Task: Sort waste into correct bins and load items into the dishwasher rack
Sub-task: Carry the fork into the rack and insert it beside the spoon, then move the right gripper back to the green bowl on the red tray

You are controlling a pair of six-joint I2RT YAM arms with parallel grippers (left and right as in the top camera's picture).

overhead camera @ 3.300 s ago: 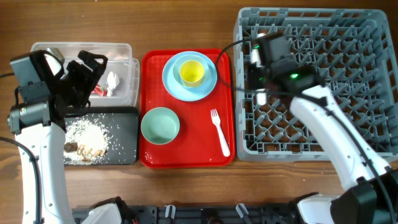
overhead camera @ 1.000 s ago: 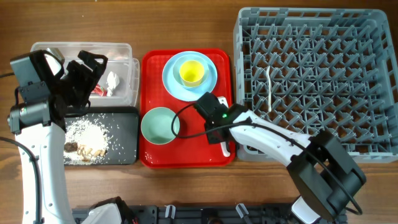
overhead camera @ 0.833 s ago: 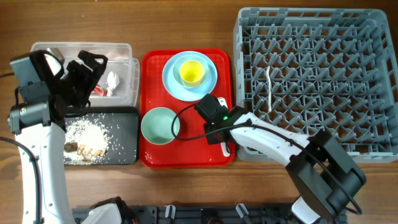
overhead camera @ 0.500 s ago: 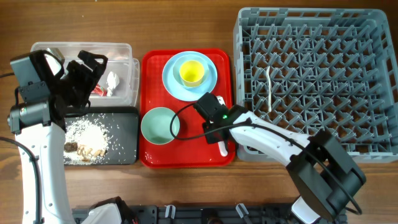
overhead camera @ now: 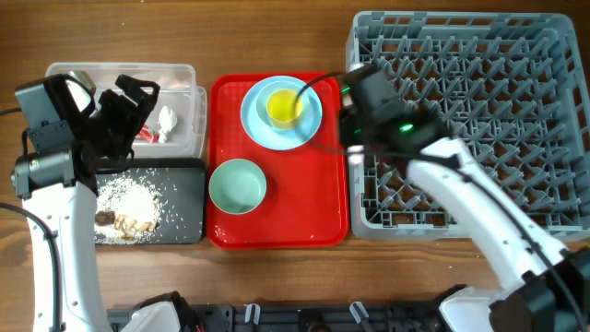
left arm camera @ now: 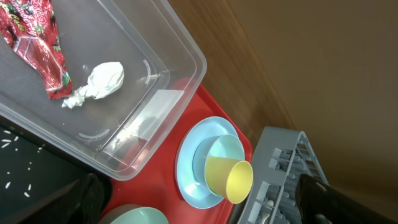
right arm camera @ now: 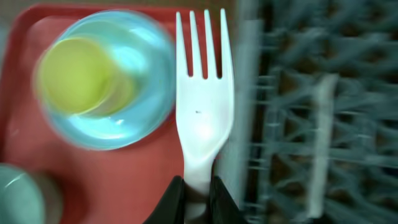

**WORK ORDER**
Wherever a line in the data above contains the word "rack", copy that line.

**REPLY**
Task: Sort waste into correct bins and load items into the dishwasher rack
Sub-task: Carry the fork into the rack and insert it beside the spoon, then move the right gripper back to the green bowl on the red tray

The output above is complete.